Nowhere is this truer than in packaging. In the past, the decision of whether to package sustainably might have been simply whether or not to purchase FSC certified stock. Now, the comprehensive version of sustainability companies are adopting incorporates many, many more elements.
And consumers care about sustainability. In fact, there is a wealth of data to support consumer interest in purchasing perceived sustainable products that are packaged responsibly. For example, in a 2009 study by Deloitte and the Grocery Manufacturers Association, 54% of shoppers claimed to consider elements of sustainability when selecting both products and stores.1 Further, in a 2009 study by Tiller, 47% of consumers surveyed said they brought products from a socially or environmentally responsible company, and 76% of all consumers said they expected to purchase more from environmentally responsible companies in 2010.2
While the increase in complexity is a positive step for sustainability—making solutions more tailored to individual challenges and creating the greatest value—it also can easily create confusion. Keeping it simple and easily digestible is critical to consumers. Complicated solutions create a complicated company and product narrative, and that can leave consumers wondering what the “right thing” really looks like.

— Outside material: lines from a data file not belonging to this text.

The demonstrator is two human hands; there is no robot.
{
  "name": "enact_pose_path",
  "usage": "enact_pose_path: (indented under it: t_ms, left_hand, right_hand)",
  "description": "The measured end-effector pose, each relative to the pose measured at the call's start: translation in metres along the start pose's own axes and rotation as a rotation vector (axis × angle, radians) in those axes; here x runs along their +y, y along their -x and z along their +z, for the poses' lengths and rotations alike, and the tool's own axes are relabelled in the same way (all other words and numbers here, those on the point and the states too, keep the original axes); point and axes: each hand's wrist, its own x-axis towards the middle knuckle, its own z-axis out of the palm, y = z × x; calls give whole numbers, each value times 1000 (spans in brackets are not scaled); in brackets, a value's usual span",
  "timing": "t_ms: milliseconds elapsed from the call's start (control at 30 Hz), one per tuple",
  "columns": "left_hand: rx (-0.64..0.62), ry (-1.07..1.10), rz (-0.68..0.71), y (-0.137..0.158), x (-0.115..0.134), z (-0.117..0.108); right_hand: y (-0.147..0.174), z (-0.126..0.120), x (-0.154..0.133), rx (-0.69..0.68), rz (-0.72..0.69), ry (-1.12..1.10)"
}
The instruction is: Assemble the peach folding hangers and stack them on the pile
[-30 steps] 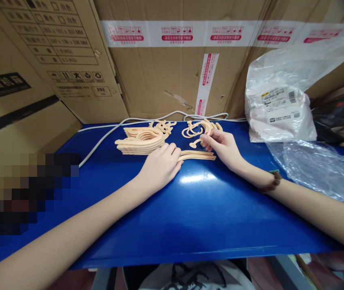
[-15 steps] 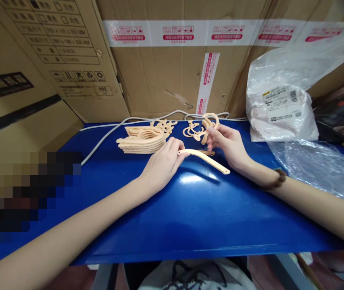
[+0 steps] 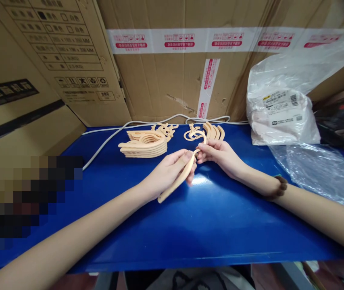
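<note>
My left hand pinches a beige, gently curved hanger arm, whose free end slants down toward me. In my right hand is a beige hanger hook, gripped near its stem. The stem of the hook meets the upper end of the arm between my fingertips; whether the two are joined I cannot tell. A neat stack of beige curved hanger parts lies left of my hands. Behind my right hand lie several loose curved arms and loose hooks.
More loose hooks lie behind the stack on the blue table. A grey-white cable runs along the back. Cardboard boxes wall the rear and left. A white plastic bag and clear plastic film sit at right.
The hook in my right hand has come left and down to the arm's end. My left hand has moved right and turned the arm, so its free end points down-left.
</note>
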Motion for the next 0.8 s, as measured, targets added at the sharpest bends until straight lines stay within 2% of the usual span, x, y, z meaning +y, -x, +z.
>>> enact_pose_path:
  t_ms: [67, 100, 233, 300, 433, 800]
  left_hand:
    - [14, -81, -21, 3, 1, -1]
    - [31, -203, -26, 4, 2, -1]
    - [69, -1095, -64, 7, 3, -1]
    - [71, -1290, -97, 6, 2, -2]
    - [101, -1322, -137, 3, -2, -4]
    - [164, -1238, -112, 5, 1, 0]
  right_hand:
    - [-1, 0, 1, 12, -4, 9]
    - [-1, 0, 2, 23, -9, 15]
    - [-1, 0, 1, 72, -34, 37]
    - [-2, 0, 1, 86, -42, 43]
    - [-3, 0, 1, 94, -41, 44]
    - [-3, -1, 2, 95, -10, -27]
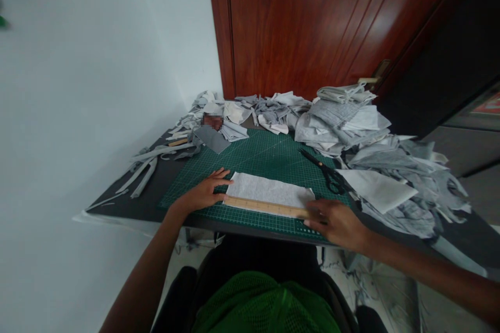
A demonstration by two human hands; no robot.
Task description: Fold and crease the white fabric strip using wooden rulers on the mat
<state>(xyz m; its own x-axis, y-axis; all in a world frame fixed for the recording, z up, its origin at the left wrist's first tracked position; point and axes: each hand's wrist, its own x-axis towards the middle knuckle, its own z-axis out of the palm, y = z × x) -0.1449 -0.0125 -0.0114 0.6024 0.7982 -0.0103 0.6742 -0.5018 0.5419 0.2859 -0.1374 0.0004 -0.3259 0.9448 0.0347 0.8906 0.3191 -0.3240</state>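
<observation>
A light grey piece of fabric [269, 187] lies flat on the green cutting mat [269, 148]. Along its near edge rests a wooden ruler [265, 206]. My left hand [207, 191] is at the left end of both, fingers stretched out, the tips touching the fabric's corner and the ruler's end. At the opposite end my right hand [336, 222] has its fingers closed around the ruler's right end, partly hiding it. Black-handled scissors [324, 169] lie on the mat beyond my right hand, blades pointing away to the left.
Grey and white fabric is heaped on the right [347, 119] and along the back. Cut strips [144, 171] lie on the dark table [125, 203] at left, beside a white wall [97, 88]. A grey folded piece [212, 138] overlaps the mat's far left. Behind stands a wooden door [292, 26].
</observation>
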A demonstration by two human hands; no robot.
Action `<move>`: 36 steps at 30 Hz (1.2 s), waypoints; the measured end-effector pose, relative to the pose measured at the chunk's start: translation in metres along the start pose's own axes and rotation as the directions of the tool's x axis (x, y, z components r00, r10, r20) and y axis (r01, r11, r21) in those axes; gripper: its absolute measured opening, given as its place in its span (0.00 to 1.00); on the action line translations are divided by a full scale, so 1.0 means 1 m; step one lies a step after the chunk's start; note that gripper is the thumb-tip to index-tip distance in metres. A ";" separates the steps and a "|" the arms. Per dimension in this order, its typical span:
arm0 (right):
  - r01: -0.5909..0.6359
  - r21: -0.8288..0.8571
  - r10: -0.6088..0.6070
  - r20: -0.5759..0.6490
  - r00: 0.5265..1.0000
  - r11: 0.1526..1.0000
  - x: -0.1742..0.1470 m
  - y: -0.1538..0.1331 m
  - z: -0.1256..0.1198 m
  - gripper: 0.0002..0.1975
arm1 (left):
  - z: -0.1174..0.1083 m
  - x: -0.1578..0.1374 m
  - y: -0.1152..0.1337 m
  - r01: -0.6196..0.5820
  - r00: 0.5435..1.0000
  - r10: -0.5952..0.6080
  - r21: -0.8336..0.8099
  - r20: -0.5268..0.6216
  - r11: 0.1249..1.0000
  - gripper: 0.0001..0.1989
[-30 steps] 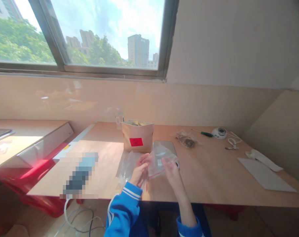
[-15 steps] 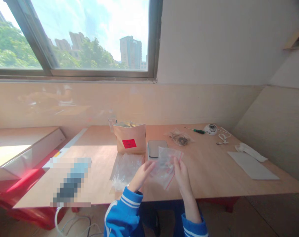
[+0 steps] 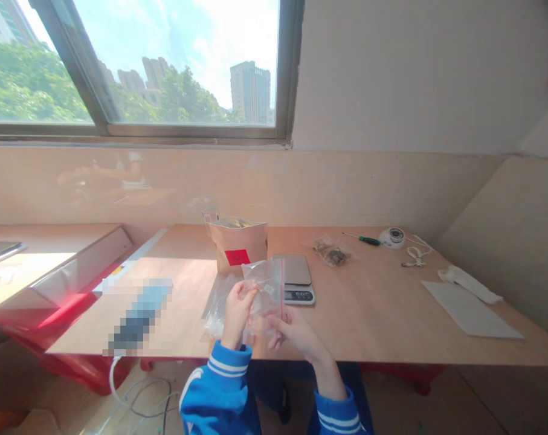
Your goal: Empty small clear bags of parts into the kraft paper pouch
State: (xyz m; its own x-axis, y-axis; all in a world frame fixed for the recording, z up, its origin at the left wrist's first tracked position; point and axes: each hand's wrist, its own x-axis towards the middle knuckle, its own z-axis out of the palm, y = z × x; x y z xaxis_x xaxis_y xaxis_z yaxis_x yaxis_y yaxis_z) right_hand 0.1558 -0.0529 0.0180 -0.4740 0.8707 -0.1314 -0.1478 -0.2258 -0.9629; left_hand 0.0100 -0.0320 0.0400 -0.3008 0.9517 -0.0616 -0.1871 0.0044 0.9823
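Observation:
A clear zip-lock bag (image 3: 268,279) with a red line along its right side is held up over the table's front. My left hand (image 3: 240,309) pinches its left part. My right hand (image 3: 294,333) has its fingers closed on the lower right, near the red line. Behind the bag is a kitchen scale (image 3: 296,273) with a grey plate and a small display, partly covered. A pile of clear plastic bags (image 3: 217,311) lies beside my left hand. Behind the pile stands an open brown paper pouch (image 3: 226,241) with a red label.
Farther back lie a clear bag of dark brown pieces (image 3: 333,251), a green-handled screwdriver (image 3: 368,240) and a white dome camera (image 3: 393,237) with its cable. On the right are a white sheet (image 3: 475,311) and a white cloth (image 3: 468,284). A blurred-out object (image 3: 138,317) lies at left.
Both hands have moved left with the zip-lock bag, uncovering the scale's display. The bag has turned so its red line is upright. The view has shifted slightly.

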 end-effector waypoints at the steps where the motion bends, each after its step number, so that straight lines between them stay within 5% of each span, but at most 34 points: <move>1: -0.013 -0.003 0.013 0.018 1.000 1.000 0.000 0.001 0.001 0.26 | -0.005 0.000 0.000 0.001 1.000 -0.001 0.002 -0.025 1.000 0.18; 6: -0.095 -0.058 0.103 0.167 0.981 0.994 0.002 0.005 0.011 0.27 | -0.035 0.008 0.002 -0.105 0.981 0.118 0.090 -0.157 0.990 0.22; 10: -0.103 -0.100 0.120 0.185 0.975 0.990 0.005 0.007 0.023 0.26 | -0.050 0.018 0.008 -0.185 0.968 0.212 0.192 -0.135 0.964 0.24; 15: -0.156 -0.147 0.171 0.096 0.981 0.977 0.007 0.014 0.024 0.26 | -0.059 0.039 0.007 -0.255 0.951 0.302 0.376 -0.070 0.891 0.20; 18: -0.113 -0.222 0.090 -0.112 0.990 0.969 0.006 0.014 0.008 0.26 | -0.067 0.054 0.001 -0.210 0.962 0.274 0.606 -0.014 0.767 0.15; 22: 0.084 -0.280 -0.203 -0.426 0.882 0.956 0.002 0.008 -0.022 0.25 | -0.071 0.059 0.003 -0.159 0.959 0.282 0.829 0.002 0.536 0.20; 27: 0.120 -0.274 -0.255 -0.532 0.808 0.954 -0.006 0.008 -0.051 0.27 | -0.049 0.046 0.004 -0.310 0.840 0.523 0.919 0.145 0.244 0.22; 30: 0.081 -0.306 -0.254 -0.583 0.771 0.949 -0.010 0.018 -0.065 0.28 | -0.032 0.044 -0.027 -0.416 0.859 0.385 0.899 0.338 0.139 0.22; 32: 0.050 -0.385 -0.295 -0.611 0.734 0.921 -0.012 0.024 -0.077 0.25 | -0.026 0.045 -0.055 -0.404 0.899 0.243 0.905 0.365 0.131 0.24; 36: -0.038 -0.703 -0.509 -0.549 0.663 0.710 0.002 0.024 -0.111 0.18 | -0.029 0.052 -0.094 -0.417 0.900 0.195 0.900 0.389 0.127 0.27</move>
State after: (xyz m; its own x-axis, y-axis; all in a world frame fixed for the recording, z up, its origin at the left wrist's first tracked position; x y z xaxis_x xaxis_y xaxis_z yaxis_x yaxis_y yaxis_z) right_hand 0.2476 -0.0083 -0.0309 0.2381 0.9319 0.2737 0.5236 0.1143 -0.8443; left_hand -0.0147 0.0080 -0.0605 0.0567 0.9771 0.2049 0.9435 -0.1196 0.3091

Nevertheless, the Retail Industry Leaders Association’s 2012 Retail Sustainability Report predicts, “Retailers and manufacturers alike will continue to recognize the financial and process benefits to packaging reduction and will expand their efforts to redesign products and packages. At the same time, packaging will continue to play an important role in communicating the sustainable attributes of products to consumers.”3
In this pursuit, beauty packaging companies are often challenged with helping beauty brand owners and marketers communicate with a brand’s customers. For example, Curtis Packaging offers logos for sustainable attributes that can be added to product packaging, and it also often helps craft text explaining the multifaceted sustainability efforts the beauty brand endeavors to.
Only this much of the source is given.